Justice League of America, le début

Un peu moins d’un an et demi après avoir rebooté la Justice League dans le cadre du New 52, Geoff Johns, salué notamment pour ses run de qualité sur Green Lantern, Flash ou encore Teen Titans s’attelle à la relance d’une autre équipe iconique de l’univers DC : la Justice League of America. Il est assisté pour cela aux dessins par David Finch, connu pour son travail chez Image ou plus récemment sur Batman TDK.
 

JLA 1

Avant d’entrer dans le vif du sujet, il paraît important de procéder à une petite piqûre de rappel : contrairement à ce que l’on a pu lire sur nombre de run pré-new 52, la justice league apparaît maintenant comme une sorte de consensus « indépendant » de super-héros qui s’allient sans réelle justification officielle ou autre appui politique, et s’attire par là craintes et méfiances.

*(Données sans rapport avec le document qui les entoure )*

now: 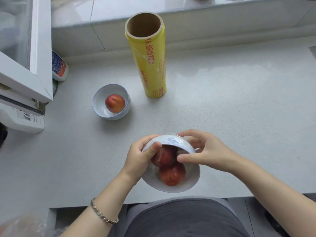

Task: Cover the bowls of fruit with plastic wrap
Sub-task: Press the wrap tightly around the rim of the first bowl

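**Near bowl in both hands, film going down over the rim**

Closest to you, the near bowl (193, 175) is tipped with its mouth toward you, above the front edge of the worktop (239, 108). Two red fruits (171, 174) lie inside it, one against the other.

Your left hand (140, 156) grips the left side of the rim, with the thumb curled over the edge and onto the mouth. Your right hand (206, 151) holds the far right side. Its fingers are hooked over the far wall and its thumb lies across the opening by the upper fruit.

A sheet of plastic wrap (171, 139) shows as a crinkled sheen on the far outer wall. It appears to run across the mouth too, but I cannot tell how far round it is sealed.

Expect the film to be thin, limp and clingy, so it will probably wrinkle and stick to itself. I would pull it taut by its edge and smooth it down the outer wall. The bowl looks glazed, hard and breakable, and with the fruit inside it should have some weight. Take it by the wall under the rim, not by the film.

Farther off to the left, the far bowl (100, 106) stands upright on the worktop with a single fruit (114, 103) in it. It is not yet covered.

Beyond it the yellow roll (148, 62) stands on end, well apart from both bowls. It looks tall and easy to tip, so I would steady it low down when you draw the next sheet.
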The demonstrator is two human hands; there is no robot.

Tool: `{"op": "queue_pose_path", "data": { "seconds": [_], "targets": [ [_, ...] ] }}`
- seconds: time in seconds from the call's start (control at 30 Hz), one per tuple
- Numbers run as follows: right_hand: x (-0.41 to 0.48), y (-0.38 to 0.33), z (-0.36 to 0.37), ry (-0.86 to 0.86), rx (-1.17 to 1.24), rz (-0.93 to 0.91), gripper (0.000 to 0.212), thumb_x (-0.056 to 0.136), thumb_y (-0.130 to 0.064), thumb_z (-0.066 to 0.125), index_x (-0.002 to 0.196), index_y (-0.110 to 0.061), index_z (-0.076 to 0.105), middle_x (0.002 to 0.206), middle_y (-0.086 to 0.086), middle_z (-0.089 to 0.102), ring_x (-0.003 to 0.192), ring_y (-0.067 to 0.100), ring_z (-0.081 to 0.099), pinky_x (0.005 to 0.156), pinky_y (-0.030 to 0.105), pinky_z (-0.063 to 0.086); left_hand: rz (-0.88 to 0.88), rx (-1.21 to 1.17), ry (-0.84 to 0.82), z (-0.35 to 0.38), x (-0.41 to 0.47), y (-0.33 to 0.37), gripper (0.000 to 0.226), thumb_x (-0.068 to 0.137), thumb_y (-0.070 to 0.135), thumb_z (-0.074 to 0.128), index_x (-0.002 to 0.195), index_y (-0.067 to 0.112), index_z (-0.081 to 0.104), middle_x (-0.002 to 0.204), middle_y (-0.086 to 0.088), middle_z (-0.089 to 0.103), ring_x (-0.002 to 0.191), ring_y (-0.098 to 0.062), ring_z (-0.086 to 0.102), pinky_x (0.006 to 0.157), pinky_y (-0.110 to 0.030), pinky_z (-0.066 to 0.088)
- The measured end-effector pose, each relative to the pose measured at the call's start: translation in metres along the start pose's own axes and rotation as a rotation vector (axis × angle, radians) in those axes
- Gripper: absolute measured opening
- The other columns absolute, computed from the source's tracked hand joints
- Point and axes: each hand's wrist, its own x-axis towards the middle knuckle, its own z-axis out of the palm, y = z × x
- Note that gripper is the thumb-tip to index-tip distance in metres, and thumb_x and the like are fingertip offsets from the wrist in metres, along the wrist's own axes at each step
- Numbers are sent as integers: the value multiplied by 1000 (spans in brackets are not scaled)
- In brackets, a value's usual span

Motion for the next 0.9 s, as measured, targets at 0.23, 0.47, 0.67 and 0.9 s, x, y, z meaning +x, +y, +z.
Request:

C’est dans ce climat tendu que Amanda Waller, directrice de l’A.R.G.U.S. (l’agence gouvernementale qui fait le lien avec les super) charge Steve Trevor, le chaperon de Wonder Woman, de monter une équipe en mesure de contrecarrer la justice league : on assiste ainsi dans une première issue surtout marquée par son fort classicisme au recrutement des différents membres qui vont constituer cette justice league of america, à savoir : savage hawkman, catwoman, katana, martian manhunter, vibe, stargirl, green arrow, green lantern (simon baz).
 

Au cours des issues 2 et 3, l’auteur procède à la fois à la mise en scène du premier défi des héros, confrontés à des copies robotiques de la justice league envoyées par une mystérieuse organisation de vilains baptisée la secret society, et à une ébauche des rôles et des relations qui vont se développer au sein de l’équipe, sur le terrain comme en dehors : hawkman ou katana, plutôt instables et violents, vont devoir apprendre à travailler en équipe, stargirl coincée dans son rôle de pom-pom girl, catwoman, secrète et en retrait, vibe qui doit apprendre à maitriser ses pouvoirs…Si tout cela n’a rien de fondamentalement original, force est de constater que ça fonctionne bien et on se prend à se demander comment vont évoluer les rapports au sein de l’équipe. La deuxième moitié de la troisième issue, quant à elle, amorce le piège que prépare la JLA à la secret society et nous fait espérer une confrontation peut-être plus directe pour la suite. A voir, donc.JLA 2 Au niveau du dessins, on retrouve donc l’artiste canadien David Finch qui, comme à son habitude, divisera profondément ceux qui loueront son trait énergique et détaillé et ceux qui conspueront l’aspect lisse de ses visages (ou de son visage pour être précis tant ces derniers manquent de caractère) et les défauts de proportions de certains de ses membres hypertrophiés. La série est relativement agréable à regarder pour peu qu’on ne soit pas trop exigeant et le bonhomme nous a habitué à pire, sur TDK notamment. La coloration, assurée par Sonia Oback, est sombre, avec des teintes noires et grises, mais sert somme toute assez bien l’ambiance du titre et met en valeur les costumes des personnages de manière intéressante.JLA 3 En résumé, JLA est une bonne série mais en germe : si les éléments de base tels que le casting éclectique (quel bonheur de revoir des personnages comme martian manhunter ou hawkman) et l’antagonisme annoncé avec la JL ont un fort potentiel, on attend tout de même pour la suite que la série décolle un peu plus que ce qu’elle a montré jusqu’à maintenant. Vivement Trinity War pour profiter pleinement, on l’espère, des promesses rattachées à ce cast.